Diante deste contexto, mesmo que a legislação não trate de forma específica da participação do capital em pessoas jurídicas instaladas no exterior, podemos afirmar que a empresa domiciliada no Brasil e optante pelo Simples Nacional não pode participar do capital de outra pessoa jurídica. Ou seja, a resposta para a pergunta é: não, empresas localizadas no Brasil e enquadradas no Simples Nacional não podem abrir filial no exterior.

Como atuar internacionalmente?

Para levar suas ideias e seus negócios para o mercado internacional não resta outra alternativa então que não seja abrir a empresa no exterior. Do ponto de vista tributário esta pode ser uma opção vantajosa já que, de acordo com a legislação, o lucro obtido no exterior por uma pessoa física residente no Brasil só é tributado pelo governo federal quando ingressa novamente no Brasil.

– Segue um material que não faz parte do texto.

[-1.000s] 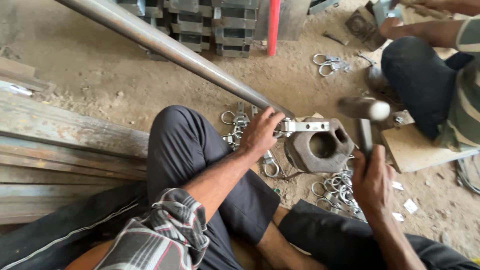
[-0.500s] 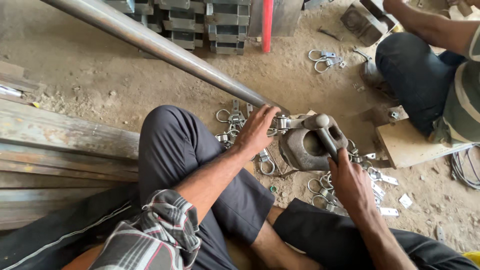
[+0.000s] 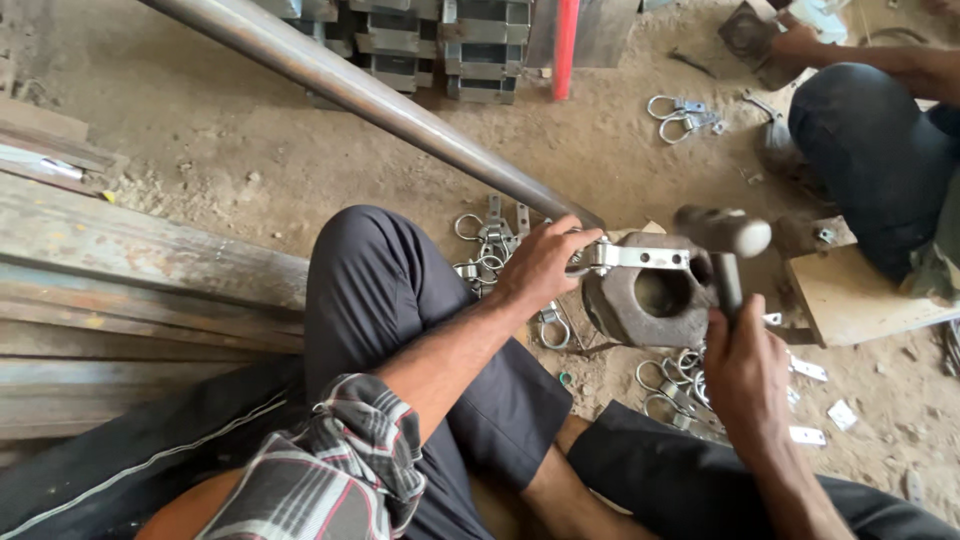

Parece simples assim falando, mas ressalto que é bom planejar, analisar e fazer tudo com muita calma. A legislação é complexa e antes de executada a premissa precisa ser avaliada conforme o caso. Por exemplo, é preciso analisar se essa pessoa física já é acionista de uma empresa localizada no Brasil e enquadrada no Simples Nacional. Se isso acontecer existem várias vedações previstas na lei complementar que rege este regime.

Além do mais a legislação federal determina que as empresas que obtiverem lucros no exterior por meio de suas controladas e coligadas devem, obrigatoriamente, serem optantes pelo regime tributário do Lucro Real. Isto afasta toda e qualquer possibilidade de transformar a empresa do Simples em optante pelo regime do Lucro Presumido. Da mesma forma, determina que as empresas optantes pelo Simples Nacional que desejam expandir para o exterior devem alterar seu regime tributário, necessariamente, para o Lucro Real.

Por conta disso, antes de iniciar o processo de expansão é fundamental que as empresas avaliem as mudanças na operação de alteração de regime tributário. Entre elas podemos destacar o aumento na quantidade de impostos, os reflexos relacionados às regras de transfer price, e os acordos para evitar a bitributação.

Para abrir uma filial no exterior, a burocracia é grande e os empreendedores devem buscar um suporte para a abertura da empresa, assim como para entender as leis e regras que regem o mercado em outros países.